Retype the listing that follows without a single change.

*Given material*
Segment Open
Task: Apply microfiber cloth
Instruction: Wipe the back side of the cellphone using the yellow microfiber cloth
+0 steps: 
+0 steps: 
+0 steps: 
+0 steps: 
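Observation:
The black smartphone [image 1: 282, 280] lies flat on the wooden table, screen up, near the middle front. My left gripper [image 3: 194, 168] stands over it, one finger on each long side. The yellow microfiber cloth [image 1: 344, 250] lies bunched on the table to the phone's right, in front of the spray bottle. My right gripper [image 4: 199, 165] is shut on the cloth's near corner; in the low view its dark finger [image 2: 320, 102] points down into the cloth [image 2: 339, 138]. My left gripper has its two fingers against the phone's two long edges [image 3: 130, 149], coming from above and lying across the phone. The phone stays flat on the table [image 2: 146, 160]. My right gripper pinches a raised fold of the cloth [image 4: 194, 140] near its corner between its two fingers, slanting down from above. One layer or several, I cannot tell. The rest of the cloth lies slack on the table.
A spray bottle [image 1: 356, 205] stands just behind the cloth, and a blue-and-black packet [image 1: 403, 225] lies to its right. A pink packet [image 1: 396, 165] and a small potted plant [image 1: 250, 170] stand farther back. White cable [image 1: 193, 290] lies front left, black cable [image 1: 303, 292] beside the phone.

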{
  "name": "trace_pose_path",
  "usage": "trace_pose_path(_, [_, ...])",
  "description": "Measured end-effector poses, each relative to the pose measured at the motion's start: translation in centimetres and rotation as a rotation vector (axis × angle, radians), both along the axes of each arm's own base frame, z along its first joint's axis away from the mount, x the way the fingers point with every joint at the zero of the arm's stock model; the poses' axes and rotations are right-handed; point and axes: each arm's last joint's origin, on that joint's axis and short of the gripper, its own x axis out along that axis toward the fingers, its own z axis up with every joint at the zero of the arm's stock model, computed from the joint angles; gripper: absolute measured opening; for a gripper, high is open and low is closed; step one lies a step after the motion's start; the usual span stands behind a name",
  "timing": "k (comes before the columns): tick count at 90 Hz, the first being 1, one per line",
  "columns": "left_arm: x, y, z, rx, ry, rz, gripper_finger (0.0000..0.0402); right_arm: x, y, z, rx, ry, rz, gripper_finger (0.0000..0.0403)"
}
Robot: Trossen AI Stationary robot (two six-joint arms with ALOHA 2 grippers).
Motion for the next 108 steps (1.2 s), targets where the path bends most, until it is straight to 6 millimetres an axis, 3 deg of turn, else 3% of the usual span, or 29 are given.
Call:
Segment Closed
*Response area*
Task: Apply microfiber cloth
Instruction: Wipe the back side of the cellphone using the yellow microfiber cloth
+0 steps: 
+0 steps: 
+0 steps: 
+0 steps: 
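Observation:
The black smartphone [image 1: 282, 280] lies flat on the wooden table, screen up, near the middle front. My left gripper [image 3: 194, 168] stands over it, one finger on each long side. The yellow microfiber cloth [image 1: 344, 250] lies bunched on the table to the phone's right, in front of the spray bottle. My right gripper [image 4: 199, 165] is shut on the cloth's near corner; in the low view its dark finger [image 2: 320, 102] points down into the cloth [image 2: 339, 138]. My left gripper has its two fingers against the phone's two long edges [image 3: 130, 149], coming from above and lying across the phone. The phone stays flat on the table [image 2: 146, 160]. My right gripper pinches a raised fold of the cloth [image 4: 194, 140] near its corner between its two fingers, slanting down from above. One layer or several, I cannot tell. The rest of the cloth lies slack on the table.
A spray bottle [image 1: 356, 205] stands just behind the cloth, and a blue-and-black packet [image 1: 403, 225] lies to its right. A pink packet [image 1: 396, 165] and a small potted plant [image 1: 250, 170] stand farther back. White cable [image 1: 193, 290] lies front left, black cable [image 1: 303, 292] beside the phone.
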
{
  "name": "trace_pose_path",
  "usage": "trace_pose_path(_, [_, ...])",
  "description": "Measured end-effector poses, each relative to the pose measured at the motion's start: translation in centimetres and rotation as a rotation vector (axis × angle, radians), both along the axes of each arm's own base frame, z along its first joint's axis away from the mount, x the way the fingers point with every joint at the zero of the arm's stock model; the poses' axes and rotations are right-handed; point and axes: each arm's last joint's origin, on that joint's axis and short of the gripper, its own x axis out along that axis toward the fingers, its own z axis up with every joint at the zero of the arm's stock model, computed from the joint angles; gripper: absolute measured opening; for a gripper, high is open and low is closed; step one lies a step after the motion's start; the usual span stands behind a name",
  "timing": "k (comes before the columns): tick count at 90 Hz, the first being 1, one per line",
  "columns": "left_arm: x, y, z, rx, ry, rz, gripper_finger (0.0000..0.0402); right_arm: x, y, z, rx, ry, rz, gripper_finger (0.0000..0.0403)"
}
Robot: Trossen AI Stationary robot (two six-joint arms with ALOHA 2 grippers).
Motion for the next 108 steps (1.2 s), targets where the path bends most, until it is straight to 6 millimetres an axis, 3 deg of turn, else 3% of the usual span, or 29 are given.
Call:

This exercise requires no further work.